Prompt:
Within the material below, transcribe exactly the lines from the one holding "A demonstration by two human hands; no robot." through the one holding "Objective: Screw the", keeping both ends and skipping the rest.

■ ■ ■ ■

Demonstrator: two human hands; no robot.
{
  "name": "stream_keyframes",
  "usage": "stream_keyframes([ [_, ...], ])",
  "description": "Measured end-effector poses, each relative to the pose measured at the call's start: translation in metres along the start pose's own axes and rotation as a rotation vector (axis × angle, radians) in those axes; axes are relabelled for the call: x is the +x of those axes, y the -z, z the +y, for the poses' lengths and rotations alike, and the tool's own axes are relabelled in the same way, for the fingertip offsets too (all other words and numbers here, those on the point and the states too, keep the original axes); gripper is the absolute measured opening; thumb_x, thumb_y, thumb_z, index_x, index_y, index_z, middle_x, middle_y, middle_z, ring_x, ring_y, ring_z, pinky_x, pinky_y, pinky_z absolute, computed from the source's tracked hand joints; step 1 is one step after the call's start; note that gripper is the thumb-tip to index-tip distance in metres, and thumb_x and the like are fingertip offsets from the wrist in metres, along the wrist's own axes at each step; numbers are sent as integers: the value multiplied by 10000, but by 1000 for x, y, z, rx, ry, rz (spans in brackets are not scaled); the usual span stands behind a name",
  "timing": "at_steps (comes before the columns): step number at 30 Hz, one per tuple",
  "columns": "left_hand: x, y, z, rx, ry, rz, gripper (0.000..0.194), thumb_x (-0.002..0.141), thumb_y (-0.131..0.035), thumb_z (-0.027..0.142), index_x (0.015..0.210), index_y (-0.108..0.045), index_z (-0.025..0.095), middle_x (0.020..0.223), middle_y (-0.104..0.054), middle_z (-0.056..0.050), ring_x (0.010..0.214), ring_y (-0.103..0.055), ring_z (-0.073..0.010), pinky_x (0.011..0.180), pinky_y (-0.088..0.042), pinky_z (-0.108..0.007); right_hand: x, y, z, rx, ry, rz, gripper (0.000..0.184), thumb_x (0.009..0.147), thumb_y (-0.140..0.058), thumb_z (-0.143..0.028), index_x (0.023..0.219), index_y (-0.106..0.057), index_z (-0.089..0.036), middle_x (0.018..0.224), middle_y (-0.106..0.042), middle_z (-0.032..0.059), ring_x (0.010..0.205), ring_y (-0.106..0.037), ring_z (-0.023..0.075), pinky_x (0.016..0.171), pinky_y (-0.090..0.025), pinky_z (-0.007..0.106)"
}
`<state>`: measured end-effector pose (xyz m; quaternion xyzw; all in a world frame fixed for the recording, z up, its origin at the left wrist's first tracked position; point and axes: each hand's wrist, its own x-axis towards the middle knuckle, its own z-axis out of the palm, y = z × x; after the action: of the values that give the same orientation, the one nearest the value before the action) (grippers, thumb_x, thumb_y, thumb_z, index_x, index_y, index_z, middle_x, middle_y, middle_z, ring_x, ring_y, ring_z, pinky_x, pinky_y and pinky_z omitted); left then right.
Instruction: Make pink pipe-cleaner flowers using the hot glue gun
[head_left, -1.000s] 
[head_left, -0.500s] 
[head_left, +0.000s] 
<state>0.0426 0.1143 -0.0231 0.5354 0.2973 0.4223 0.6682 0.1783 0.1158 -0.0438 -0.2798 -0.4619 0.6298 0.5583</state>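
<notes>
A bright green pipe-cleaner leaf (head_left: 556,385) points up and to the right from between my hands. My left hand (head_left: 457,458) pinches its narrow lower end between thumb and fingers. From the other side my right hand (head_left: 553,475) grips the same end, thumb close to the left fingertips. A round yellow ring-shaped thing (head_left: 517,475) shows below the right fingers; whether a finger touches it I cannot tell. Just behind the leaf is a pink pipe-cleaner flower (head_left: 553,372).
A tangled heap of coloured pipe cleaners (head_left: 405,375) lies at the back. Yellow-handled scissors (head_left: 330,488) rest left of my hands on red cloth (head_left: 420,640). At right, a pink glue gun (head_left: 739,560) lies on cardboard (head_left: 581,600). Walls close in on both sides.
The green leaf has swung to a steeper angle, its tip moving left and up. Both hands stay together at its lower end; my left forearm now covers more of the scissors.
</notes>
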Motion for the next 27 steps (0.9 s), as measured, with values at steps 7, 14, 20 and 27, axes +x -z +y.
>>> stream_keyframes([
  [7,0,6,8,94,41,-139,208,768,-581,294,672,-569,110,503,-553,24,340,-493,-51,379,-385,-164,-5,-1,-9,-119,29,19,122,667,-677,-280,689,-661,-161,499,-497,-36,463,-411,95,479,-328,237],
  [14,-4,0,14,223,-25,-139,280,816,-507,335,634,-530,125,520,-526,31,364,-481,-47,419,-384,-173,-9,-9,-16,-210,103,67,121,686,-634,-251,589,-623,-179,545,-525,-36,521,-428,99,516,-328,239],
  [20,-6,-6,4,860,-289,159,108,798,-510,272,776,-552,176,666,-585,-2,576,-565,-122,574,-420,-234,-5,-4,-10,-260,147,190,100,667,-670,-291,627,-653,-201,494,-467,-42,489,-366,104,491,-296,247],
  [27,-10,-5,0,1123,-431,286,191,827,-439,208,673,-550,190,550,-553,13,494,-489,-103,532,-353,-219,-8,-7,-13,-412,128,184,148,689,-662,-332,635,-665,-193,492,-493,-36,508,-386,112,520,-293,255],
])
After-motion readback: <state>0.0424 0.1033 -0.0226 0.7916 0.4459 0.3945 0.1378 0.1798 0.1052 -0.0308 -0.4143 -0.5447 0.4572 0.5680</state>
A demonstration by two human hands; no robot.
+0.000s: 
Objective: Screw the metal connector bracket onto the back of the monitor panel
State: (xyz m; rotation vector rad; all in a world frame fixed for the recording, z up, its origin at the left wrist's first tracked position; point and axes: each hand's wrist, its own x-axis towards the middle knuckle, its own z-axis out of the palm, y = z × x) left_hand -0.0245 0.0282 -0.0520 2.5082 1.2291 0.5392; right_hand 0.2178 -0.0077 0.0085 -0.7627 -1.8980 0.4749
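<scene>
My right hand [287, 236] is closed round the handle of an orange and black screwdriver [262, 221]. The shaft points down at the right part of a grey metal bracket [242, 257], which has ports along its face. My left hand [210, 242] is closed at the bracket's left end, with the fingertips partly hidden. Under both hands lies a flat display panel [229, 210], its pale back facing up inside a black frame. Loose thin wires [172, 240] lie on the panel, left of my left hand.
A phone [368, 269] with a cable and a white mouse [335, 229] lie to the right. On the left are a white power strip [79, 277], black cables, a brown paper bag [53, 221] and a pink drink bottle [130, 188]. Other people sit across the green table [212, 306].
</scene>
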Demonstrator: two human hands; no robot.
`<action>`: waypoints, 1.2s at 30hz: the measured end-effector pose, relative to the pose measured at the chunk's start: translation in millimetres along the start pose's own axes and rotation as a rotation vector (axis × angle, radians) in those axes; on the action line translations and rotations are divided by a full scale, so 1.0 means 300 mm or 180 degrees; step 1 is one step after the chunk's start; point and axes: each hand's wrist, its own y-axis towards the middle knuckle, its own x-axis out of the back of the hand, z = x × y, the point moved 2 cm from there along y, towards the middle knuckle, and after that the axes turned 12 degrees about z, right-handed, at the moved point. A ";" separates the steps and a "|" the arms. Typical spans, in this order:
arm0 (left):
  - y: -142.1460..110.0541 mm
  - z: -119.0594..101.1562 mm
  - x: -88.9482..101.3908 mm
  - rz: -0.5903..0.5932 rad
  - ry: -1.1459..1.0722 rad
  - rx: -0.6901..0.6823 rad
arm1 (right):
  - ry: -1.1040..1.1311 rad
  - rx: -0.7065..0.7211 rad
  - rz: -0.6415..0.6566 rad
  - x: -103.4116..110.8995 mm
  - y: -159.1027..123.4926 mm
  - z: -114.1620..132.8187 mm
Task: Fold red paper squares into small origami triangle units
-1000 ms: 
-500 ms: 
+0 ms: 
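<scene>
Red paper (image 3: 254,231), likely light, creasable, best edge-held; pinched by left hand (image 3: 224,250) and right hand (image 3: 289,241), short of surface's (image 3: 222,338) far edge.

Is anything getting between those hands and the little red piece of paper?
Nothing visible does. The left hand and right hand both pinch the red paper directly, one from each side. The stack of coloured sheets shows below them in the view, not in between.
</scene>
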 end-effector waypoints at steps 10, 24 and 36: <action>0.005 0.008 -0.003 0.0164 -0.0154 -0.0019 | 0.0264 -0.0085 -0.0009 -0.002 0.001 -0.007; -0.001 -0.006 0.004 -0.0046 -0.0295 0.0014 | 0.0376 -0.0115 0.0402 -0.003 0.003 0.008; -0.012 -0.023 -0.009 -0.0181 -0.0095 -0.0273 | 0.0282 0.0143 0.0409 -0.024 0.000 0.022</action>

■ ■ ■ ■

Written response:
A demonstration by two human hands; no robot.
+0.000s: 
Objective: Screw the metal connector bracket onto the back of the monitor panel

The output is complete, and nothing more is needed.